:: Supplied data ::
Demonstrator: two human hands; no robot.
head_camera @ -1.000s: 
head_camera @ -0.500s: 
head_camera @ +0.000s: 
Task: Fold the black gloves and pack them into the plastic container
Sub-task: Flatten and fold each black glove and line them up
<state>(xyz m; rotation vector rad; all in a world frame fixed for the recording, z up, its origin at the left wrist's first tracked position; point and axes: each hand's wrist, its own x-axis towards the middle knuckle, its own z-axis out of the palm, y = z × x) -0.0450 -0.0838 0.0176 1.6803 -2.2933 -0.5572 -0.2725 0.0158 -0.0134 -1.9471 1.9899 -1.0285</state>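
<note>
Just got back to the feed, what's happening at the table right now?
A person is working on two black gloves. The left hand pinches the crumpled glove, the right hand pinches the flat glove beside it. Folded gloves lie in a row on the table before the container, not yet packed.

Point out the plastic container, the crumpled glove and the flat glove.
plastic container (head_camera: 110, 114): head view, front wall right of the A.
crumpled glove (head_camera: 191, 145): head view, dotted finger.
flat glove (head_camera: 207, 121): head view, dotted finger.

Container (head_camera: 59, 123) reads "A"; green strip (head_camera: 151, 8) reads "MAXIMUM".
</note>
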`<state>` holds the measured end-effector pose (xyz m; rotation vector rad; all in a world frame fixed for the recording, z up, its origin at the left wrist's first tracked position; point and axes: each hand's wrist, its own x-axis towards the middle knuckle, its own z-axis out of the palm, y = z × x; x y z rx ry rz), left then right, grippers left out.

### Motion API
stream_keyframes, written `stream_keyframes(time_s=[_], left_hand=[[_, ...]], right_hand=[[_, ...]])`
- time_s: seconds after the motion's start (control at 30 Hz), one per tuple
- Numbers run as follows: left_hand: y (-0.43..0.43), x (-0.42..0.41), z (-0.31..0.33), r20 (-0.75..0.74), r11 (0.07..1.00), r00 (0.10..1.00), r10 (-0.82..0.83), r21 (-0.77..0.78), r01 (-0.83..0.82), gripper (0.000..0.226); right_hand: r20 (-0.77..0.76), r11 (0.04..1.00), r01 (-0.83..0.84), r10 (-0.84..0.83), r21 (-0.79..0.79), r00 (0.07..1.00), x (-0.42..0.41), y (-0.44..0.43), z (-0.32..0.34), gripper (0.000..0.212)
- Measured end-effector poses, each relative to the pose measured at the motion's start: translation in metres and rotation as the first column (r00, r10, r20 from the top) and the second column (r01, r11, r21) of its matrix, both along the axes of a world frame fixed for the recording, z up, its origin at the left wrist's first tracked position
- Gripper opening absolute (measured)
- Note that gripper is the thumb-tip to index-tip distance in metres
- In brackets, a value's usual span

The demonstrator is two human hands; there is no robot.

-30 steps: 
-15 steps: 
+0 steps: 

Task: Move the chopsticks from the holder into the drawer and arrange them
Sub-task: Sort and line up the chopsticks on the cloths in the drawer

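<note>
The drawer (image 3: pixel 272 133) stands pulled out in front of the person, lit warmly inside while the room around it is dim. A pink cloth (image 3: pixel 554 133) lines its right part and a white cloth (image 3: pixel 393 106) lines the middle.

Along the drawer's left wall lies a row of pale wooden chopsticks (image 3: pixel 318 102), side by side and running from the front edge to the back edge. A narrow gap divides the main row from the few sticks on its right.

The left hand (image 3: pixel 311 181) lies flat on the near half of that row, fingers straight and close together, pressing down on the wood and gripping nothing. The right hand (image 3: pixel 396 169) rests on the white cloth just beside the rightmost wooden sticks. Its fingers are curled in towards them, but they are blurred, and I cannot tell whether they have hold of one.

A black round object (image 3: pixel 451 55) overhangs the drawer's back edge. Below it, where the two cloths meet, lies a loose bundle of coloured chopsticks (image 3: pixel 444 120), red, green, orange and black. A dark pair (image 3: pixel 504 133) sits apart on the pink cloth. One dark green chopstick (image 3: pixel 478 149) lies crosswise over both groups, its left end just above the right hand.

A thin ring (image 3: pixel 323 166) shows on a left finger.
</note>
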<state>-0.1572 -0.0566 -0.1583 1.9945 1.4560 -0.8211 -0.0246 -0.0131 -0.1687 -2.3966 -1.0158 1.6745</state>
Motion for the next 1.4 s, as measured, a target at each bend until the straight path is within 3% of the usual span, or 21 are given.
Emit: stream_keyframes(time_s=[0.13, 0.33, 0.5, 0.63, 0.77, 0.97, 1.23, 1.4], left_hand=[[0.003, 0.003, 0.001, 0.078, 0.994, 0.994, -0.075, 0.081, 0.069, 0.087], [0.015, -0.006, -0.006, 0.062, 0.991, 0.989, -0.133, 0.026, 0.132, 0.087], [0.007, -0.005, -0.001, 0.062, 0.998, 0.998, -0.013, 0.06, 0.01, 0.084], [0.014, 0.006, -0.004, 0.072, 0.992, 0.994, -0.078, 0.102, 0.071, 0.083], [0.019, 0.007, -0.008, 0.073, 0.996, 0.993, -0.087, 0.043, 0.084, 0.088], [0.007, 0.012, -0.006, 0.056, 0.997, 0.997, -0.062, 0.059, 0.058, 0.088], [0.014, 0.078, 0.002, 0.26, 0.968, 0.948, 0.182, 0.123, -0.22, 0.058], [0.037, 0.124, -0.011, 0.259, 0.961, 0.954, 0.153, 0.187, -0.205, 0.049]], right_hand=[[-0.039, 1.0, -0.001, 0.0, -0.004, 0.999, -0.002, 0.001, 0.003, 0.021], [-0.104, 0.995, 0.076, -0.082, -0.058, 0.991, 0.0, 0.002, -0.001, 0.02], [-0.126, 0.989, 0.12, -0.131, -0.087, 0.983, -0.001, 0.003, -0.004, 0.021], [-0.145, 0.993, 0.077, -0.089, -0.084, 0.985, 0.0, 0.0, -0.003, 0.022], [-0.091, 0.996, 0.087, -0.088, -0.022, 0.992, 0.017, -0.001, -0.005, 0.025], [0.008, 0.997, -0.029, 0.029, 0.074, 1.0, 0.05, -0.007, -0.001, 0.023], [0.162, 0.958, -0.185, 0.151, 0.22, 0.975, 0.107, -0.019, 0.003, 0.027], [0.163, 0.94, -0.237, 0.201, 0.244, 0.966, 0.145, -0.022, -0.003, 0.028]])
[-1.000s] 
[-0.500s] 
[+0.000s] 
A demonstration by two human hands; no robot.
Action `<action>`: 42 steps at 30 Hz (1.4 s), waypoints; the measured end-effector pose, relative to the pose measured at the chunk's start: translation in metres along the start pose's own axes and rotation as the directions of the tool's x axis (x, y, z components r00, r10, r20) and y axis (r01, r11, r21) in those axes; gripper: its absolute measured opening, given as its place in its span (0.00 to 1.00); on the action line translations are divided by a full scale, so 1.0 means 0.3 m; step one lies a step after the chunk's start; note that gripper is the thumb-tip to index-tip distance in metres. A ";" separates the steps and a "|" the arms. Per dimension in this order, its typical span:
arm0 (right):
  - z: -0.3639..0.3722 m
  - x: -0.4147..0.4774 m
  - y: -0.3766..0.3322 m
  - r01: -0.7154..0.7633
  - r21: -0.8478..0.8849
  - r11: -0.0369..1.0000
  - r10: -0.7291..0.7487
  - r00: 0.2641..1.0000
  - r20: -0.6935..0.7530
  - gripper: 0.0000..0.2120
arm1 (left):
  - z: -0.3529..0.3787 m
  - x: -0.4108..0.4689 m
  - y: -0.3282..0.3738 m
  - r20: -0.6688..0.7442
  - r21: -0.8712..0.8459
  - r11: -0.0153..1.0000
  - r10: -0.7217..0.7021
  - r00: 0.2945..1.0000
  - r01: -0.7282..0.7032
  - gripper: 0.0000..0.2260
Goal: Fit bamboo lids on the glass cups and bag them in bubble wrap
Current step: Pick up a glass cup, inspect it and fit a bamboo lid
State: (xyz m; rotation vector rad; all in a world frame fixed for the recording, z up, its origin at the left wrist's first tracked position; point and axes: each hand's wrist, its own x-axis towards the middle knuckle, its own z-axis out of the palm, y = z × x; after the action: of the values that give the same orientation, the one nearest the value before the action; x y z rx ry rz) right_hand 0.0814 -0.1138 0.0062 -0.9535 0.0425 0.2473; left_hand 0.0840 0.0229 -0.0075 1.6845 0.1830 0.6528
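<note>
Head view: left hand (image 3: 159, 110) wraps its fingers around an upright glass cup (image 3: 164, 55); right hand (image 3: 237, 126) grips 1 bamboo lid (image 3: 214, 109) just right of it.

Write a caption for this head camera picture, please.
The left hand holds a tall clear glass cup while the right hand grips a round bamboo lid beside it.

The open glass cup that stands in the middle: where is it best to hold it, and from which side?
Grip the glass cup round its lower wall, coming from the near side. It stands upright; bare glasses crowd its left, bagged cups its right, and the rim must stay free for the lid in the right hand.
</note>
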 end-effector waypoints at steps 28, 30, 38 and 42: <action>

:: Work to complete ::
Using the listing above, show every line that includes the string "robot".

:: Task answer ::
Demonstrator: two human hands; no robot.
The demonstrator is two human hands; there is no robot.
A demonstration by two human hands; no robot.

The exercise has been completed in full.